- Exercise -
Respond with nothing but the number of lines in this data that include the word "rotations".

-----

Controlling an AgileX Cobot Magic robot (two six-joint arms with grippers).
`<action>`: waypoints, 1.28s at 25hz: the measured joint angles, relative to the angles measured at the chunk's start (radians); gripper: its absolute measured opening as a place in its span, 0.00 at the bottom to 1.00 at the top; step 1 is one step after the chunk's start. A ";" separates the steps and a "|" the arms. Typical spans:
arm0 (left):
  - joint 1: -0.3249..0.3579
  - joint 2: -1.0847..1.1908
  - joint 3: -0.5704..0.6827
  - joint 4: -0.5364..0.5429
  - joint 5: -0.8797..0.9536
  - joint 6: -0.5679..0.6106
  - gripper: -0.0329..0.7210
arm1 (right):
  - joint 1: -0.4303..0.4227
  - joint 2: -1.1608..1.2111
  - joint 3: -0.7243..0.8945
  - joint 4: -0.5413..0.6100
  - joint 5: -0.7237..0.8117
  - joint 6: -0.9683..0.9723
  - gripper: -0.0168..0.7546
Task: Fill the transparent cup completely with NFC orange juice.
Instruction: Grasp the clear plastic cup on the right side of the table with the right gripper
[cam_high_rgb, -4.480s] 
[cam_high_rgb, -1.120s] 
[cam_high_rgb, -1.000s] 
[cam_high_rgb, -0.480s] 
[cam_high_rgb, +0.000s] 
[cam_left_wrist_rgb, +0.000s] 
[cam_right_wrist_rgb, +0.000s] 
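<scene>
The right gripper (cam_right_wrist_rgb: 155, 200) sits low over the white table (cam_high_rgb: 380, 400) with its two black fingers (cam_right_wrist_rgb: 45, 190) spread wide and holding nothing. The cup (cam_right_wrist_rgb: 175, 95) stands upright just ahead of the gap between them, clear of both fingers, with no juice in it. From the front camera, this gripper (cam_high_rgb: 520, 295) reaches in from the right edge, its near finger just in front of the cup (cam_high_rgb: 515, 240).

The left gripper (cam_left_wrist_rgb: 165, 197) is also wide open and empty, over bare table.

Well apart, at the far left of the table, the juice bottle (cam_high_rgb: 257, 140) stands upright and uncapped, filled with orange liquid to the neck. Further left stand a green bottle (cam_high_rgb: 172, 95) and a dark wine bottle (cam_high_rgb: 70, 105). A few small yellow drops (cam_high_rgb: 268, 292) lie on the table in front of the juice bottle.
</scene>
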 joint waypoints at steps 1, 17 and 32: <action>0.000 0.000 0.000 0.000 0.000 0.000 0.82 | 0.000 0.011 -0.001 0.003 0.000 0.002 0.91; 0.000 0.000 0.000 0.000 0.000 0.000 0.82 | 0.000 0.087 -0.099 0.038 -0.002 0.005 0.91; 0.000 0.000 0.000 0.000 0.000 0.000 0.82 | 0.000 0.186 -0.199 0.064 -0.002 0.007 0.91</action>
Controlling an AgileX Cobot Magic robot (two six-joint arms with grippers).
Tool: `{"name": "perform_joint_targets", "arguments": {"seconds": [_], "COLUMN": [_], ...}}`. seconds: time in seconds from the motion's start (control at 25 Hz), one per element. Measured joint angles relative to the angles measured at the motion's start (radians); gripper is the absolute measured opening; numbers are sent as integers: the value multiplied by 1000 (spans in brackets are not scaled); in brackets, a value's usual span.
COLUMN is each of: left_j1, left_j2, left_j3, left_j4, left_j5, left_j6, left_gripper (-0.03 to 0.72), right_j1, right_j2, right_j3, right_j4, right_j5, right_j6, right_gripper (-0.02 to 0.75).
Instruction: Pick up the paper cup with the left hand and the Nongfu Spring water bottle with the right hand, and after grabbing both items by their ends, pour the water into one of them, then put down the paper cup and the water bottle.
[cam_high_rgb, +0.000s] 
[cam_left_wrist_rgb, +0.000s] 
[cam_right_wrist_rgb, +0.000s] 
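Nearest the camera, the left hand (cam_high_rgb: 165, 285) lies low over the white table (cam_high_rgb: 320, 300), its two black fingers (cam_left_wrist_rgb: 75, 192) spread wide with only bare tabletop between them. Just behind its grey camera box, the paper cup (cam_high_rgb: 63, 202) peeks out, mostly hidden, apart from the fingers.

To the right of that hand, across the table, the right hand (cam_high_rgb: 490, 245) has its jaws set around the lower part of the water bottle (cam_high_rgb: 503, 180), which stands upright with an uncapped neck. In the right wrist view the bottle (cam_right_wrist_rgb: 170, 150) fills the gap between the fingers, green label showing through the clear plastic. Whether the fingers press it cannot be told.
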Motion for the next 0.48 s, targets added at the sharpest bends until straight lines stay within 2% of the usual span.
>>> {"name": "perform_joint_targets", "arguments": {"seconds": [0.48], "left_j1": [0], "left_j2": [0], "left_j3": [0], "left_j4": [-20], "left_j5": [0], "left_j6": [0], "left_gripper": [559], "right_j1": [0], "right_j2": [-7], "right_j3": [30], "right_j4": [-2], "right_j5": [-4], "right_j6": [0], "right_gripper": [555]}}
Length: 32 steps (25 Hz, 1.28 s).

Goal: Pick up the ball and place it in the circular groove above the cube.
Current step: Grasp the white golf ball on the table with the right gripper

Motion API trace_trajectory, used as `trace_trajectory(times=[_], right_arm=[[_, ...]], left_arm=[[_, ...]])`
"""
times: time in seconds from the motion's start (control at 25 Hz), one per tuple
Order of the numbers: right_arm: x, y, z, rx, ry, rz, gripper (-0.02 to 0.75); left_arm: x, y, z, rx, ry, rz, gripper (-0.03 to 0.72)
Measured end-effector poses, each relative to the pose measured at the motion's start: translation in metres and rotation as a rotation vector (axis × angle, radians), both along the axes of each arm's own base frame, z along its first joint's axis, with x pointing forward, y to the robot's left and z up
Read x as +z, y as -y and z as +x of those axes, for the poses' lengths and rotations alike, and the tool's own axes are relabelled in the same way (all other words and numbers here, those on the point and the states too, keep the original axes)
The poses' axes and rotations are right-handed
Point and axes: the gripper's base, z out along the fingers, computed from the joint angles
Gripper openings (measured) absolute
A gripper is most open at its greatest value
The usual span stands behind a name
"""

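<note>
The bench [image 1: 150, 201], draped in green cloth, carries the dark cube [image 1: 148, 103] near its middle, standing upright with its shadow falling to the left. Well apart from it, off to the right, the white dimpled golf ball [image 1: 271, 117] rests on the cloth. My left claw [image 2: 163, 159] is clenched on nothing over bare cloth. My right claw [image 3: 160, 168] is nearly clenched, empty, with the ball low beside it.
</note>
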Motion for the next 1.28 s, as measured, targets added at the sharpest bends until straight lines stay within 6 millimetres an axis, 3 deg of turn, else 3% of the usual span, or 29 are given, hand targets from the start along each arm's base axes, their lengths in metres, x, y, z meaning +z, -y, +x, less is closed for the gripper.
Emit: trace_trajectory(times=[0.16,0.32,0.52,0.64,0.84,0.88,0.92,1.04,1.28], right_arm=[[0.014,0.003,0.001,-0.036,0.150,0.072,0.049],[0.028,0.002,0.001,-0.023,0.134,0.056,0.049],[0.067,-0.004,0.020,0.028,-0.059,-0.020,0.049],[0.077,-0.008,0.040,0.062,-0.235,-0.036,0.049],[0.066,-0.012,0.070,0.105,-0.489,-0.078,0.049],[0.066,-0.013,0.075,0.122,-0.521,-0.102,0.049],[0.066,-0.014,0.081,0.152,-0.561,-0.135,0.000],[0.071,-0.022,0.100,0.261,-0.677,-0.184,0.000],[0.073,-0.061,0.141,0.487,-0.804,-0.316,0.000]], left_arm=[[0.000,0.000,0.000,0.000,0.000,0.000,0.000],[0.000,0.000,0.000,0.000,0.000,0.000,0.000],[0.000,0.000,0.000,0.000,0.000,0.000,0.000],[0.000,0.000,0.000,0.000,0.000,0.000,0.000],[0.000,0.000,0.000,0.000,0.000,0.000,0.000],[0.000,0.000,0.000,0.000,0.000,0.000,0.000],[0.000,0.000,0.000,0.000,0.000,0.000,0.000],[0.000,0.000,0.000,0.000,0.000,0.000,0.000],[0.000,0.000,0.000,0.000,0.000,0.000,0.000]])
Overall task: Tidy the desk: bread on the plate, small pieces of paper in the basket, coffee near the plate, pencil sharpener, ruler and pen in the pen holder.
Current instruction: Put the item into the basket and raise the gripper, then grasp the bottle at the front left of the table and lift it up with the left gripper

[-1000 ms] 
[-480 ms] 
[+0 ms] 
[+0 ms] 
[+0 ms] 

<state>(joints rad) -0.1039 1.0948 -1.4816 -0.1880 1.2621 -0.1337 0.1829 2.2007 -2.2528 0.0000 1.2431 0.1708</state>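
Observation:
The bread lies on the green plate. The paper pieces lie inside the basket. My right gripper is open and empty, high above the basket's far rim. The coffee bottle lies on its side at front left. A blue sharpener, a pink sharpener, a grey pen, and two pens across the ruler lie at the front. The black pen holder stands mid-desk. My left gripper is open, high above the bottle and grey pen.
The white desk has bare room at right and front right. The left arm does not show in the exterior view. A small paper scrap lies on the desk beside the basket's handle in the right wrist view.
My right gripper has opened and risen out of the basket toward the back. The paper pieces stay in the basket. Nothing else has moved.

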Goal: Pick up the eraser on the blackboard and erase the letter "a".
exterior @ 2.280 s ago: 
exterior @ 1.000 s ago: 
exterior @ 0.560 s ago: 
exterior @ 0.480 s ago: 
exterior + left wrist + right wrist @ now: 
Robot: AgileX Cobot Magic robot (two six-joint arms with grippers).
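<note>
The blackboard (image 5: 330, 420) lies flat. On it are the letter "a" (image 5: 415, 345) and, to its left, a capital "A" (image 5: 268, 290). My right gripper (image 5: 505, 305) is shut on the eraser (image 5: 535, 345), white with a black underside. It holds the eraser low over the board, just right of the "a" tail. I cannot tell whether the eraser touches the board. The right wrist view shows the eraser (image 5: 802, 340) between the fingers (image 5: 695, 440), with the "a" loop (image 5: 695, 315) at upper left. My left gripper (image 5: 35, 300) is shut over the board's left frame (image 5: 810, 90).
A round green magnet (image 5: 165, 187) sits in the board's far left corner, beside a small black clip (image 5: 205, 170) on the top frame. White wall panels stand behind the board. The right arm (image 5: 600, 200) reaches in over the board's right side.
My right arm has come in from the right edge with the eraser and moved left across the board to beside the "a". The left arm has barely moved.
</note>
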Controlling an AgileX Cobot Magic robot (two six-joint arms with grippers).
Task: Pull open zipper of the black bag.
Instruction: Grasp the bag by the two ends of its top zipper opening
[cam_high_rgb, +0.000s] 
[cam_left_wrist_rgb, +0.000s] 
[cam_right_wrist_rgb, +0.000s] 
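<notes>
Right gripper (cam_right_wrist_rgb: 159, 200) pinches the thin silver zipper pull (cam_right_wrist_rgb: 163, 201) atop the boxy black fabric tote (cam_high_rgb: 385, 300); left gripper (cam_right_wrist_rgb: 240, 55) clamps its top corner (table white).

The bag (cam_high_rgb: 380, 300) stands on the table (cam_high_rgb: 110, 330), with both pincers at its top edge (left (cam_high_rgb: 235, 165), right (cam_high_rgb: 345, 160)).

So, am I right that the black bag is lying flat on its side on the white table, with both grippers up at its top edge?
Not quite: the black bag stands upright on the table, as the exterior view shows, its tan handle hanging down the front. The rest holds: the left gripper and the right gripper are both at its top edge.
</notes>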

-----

- Response box -
2